Сама она думала по-другому, так она мне сказала, и эти слова, произнесенные резко и отчетливо, вызвали хрип в ее груди и кашель. Я оставил в покое глаз, который, похоже, заживал, но меня встревожил этот кашель, так как по округу гуляла чахотка. Приступ длился тридцать секунд, возможно, сорок пять, но не более минуты, и Джозефина выпростала руку из-под одеяла, чтобы вытереть мокрый рот. Когда она положила руку на покрывало, я не увидел крови, и это немного успокоило меня.
– Не отсылай меня обратно, – прошептала она мне. Здоровый глаз снова уставился на меня, сверкая зеленовато-голубыми прожилками. В сарае было душно, и у меня на лбу выступил пот. Снаружи слышался свист лугового жаворонка.
Именно тогда я впервые задумался о свободе. Кажется, именно тогда, – мне сейчас важно точно определить время, запомнить и сообщить об этом тебе. Об этом мгновении. О ее взгляде, таком осязаемом, что, казалось, она трогает мое лицо рукой, о тесноте этой лачуги и о далеком крике птицы. Я думал о свободе для нее и для себя.

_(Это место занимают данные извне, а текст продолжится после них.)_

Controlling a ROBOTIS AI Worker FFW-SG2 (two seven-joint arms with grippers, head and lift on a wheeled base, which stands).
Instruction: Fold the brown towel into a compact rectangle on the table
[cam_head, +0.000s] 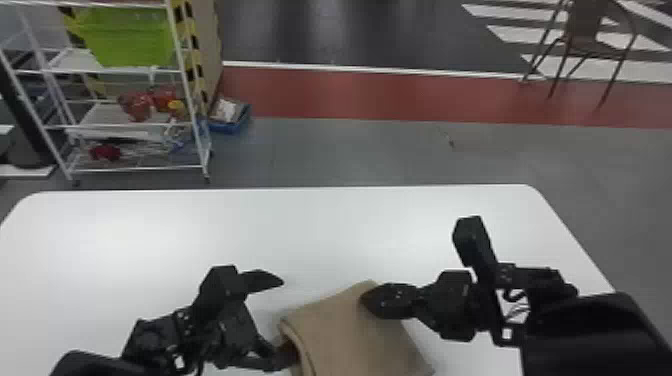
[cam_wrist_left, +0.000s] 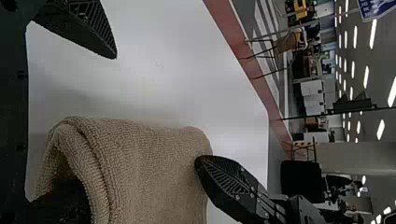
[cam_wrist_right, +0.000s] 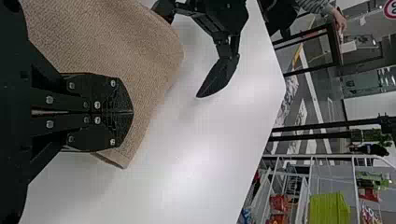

Но я промолчал. «Не отсылай меня обратно», – повторила она, и эти слова пронзили пространство между нами, которое будто колыхалось и пульсировало в ожидании моего ответа.
Я закончил осмотр и наложил припарку – лекарственные травы с вазелином, которые издавали сильный запах лакрицы и от которых ее опухшее веко стало тяжелым и блестящим. И все же я ничего не сказал. Мне стало страшно, я не знал почему.